As an author, James Balwin wrote one of the novels that become an Academy Award winning movie: 'If Beale Street Could Talk'. He was also a playwright and like many of our other legends, a well spoken activist for black and gay people with novels and plays that fictionalize fundamental personal questions and dilemmas amid complex social and psychological pressures that thwart the equitable integration of these communities into societal norms. Born on August 2nd, a leo, to Emma Berdis Jones and an unnamed biological father, she left him because of drug abuse and went on to marry a Baptist preacher by the name of David Baldwin. James grew up in a poor household with nine other siblings and was treated the worst out of all of them. He isolated himself in libraries, away from his burdening step-father and there discovered his talent and passion for writing. Among some of his first works were the writing of the official song for his school and a play that was actually put on by his peers and directed by one of his teachers.
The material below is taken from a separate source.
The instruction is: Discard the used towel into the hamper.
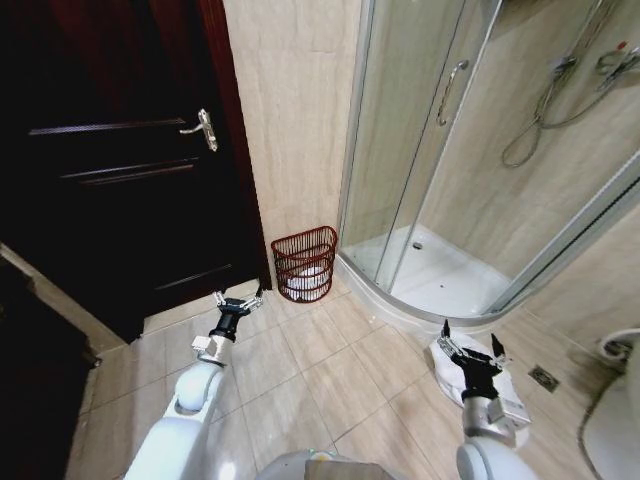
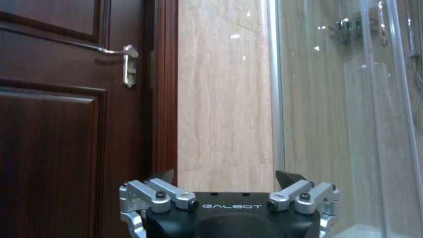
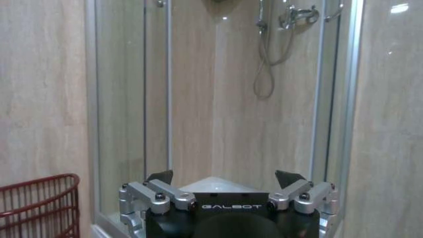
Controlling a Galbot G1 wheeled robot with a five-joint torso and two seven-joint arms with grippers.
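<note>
The hamper (image 1: 304, 262), a dark red wire basket, stands on the floor against the beige wall between the door and the shower. Something white shows through its bars. Its rim also appears in the right wrist view as the hamper (image 3: 39, 208). A white towel (image 1: 446, 372) lies on the tiles at the right, partly hidden by my right arm. My right gripper (image 1: 470, 345) (image 3: 225, 174) hangs open and empty just above it. My left gripper (image 1: 238, 298) (image 2: 228, 176) is open and empty, a short way to the left of the hamper and nearer to me.
A dark wooden door (image 1: 110, 180) with a metal handle (image 1: 205, 128) fills the left. The glass shower enclosure (image 1: 420, 150) with its raised curved curb (image 1: 400, 312) stands to the right of the hamper. A floor drain (image 1: 544, 377) and a white fixture (image 1: 612, 425) sit at the far right.
</note>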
During his teenage years, Baldwin followed his stepfather's shadow into the religious life. However, he became dissatisfied with ministry, considering it hypocritical and racist, and ultimately left the church because his father's expectation was that he be a preacher. He later converted from Baptist to Pentecostal and became a junior minister whose word reached out and drew many more people than his step father on his best day. During this time he had dated and fallen in love with Lucien Happersberger until the man got married to someone else three years later after they met. He later praised religion where it inspired people to fight against oppression, and heavily criticized it for it's perpetuation of hatred. He once wrote, "If the concept of God has any use, it is to make us larger, freer, and more loving. If God can't do that, it's time we got rid of him."
Baldwin's second novel, Giovanni's Room, caused great controversy when it was first published in 1956 due to its explicit homoerotic content and disappointed people with the predominantly white characters until 'Another Country' in 1962 and 'Tell Me How Long the Train's Been Gone' in 1968 were works dealing with both black and white characters and with heterosexual, gay, and bisexual characters.
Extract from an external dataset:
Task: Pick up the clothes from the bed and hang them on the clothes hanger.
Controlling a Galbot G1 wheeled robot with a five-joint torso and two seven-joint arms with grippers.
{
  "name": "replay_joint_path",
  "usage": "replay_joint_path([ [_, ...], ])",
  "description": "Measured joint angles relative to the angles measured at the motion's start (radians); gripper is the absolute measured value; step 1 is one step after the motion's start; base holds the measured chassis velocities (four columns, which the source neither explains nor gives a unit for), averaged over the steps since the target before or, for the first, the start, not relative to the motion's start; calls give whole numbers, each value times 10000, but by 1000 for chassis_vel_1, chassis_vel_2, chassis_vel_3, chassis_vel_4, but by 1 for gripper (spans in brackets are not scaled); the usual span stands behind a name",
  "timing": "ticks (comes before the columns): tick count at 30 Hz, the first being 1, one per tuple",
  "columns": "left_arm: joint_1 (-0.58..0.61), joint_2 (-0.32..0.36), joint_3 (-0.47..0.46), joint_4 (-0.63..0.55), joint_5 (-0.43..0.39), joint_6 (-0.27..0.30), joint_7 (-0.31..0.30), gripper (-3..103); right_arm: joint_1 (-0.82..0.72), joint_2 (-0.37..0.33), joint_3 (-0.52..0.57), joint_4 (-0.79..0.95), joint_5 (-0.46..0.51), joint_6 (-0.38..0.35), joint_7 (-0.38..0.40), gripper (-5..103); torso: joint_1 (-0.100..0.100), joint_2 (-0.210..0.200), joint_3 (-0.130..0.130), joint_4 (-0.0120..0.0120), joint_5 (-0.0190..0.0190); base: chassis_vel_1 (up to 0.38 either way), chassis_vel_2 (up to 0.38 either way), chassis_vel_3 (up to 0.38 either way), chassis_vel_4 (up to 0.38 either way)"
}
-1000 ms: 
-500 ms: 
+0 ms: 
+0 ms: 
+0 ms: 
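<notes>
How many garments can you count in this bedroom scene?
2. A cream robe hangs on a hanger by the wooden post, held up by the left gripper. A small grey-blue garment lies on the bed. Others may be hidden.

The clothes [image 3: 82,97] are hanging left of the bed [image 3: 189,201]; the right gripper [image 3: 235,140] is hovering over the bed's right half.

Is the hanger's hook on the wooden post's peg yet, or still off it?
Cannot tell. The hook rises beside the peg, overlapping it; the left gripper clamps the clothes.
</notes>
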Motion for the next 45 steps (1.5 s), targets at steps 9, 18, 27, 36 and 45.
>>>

After 'Down at the Cross' in 1963, Baldwin's next book-length essay, 'No Name in the Street', discussed his own experience in the context of the later 1960s, specifically the assassinations of three of his personal friends: Medgar Evers, Malcolm X, and Martin Luther King, Jr.
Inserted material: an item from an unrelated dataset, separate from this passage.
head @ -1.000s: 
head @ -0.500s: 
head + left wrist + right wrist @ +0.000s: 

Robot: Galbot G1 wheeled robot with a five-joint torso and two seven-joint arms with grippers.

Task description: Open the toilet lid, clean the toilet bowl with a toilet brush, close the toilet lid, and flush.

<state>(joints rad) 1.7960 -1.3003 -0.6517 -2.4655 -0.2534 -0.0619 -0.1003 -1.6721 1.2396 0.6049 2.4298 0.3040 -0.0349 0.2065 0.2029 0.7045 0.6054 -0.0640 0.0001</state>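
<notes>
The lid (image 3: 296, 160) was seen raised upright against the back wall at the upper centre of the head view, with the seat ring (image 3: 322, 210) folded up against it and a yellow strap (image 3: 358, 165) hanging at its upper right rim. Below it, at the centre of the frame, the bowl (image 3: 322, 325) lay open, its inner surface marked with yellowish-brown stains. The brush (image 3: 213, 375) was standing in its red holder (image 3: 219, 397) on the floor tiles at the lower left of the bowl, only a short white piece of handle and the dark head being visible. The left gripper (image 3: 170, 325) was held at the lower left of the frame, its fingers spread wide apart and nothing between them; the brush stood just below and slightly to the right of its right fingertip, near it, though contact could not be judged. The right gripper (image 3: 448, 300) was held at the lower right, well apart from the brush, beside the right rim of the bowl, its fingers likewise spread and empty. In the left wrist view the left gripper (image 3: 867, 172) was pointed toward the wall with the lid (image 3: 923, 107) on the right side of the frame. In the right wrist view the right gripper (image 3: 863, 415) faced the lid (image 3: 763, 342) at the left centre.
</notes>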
James' activism includes conducting a lecture tour of the South for Congress of Racial Equality in 1963. With Sidney Poitier, a prominent appearance at the March on Washington for Jobs and Freedom, despite the civil rights movement being extremely harsh on homosexuals. This year, as we march in the San Diego Pride Parade, let us channel the ability to care fiercely for ourselves and our opinions, have the courage to speak not for what the public needs to hear, but for what we need to say, as James Baldwin has said: "Not everything that is faced can be changed, but nothing can be changed until it is faced."